In pharma, you really need internal champions who are willing to innovate and make changes. It’s interesting how many successful entrepreneurial businesses start when someone with a pharma background leaves and goes out and starts something. It’s not that that bright mind wasn’t a part of pharma; it was. It’s just that it’s freed when it shifts to an environment that’s more conducive to innovation. It’s a shame that pharma’s not capitalizing on the best and brightest who already work for them, because they haven’t created an innovative environment. So those with passion often leave and end up creating remarkable businesses outside.

What other benefits can be expected from a digital solution?

Digital brings two really big benefits to the table: measurability and cost efficiency. By almost every metric, digital far exceeds traditional media in both these areas.

Can you comment on privacy concerns in behavioral targeting?

It’s important to distinguish between the types of targeting among audiences. Behavioral targeting—or interest-based targeting, as the internet industry is trying to rebrand it—is typically based on historical destination visits. If one visits automotive websites and then moves on to a cooking website, they might receive a car ad among the recipes. It’s based on the user’s historical traffic patterns.

But there’s also another type of targeting in the mix. It’s more profile driven, based on user registration information. Both are very compelling. Both are very effective. And both, particularly the former, come with a little bit of a creepiness factor: when consumers don’t realize that they’re being targeted because of some understanding about them they may find it a little strange when an advertiser follows them around the internet.

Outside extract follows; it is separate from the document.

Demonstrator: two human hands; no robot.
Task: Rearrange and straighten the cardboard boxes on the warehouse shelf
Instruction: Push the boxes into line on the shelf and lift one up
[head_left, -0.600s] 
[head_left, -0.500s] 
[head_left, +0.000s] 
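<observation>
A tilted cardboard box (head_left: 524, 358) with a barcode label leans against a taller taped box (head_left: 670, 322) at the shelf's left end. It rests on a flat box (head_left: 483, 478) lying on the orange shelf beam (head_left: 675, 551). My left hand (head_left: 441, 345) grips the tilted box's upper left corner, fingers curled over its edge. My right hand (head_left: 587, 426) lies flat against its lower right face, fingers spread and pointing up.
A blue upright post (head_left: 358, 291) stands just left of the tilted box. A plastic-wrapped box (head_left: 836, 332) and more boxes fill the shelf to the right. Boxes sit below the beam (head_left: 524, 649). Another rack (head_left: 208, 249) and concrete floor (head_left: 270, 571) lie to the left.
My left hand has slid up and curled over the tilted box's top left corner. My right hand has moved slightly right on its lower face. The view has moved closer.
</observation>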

Pharma has to tread lightly in both. The industry has made great strides in terms of creating self-regulatory principles for online behavioral advertising. In July 2009, the Interactive Advertising Bureau (IAB), American Association of Advertising Agencies (AAAA), Association of National Advertisers (ANA), the Better Business Bureau (BBB), and the Direct Marketing Association (DMA) all came out with self-regulating principles for doing behavioral advertising properly. It’s mostly about transparency and disclosure. So simply notify consumers clearly and effectively—with an icon on the ad unit—that this ad is being delivered based on data accumulated from another source. Users can find out what those data are and can opt out of that data source if they don’t want to receive that advertising. When retargeting based on non-personally identifiable data collected from a registration process governed by a reputable privacy policy, the tagging and tracking are done with permission rather than through anonymous observation.

In the long run, I think, consumers will welcome improved targeting, simply because they’ll get ads that are more relevant to them. If they’re shopping for something, they’ll find the relevant merchants raising their hands and coming to them—like a concierge service. As long as the disclosure and the ability to opt out are there, it’ll be a win for all parties involved.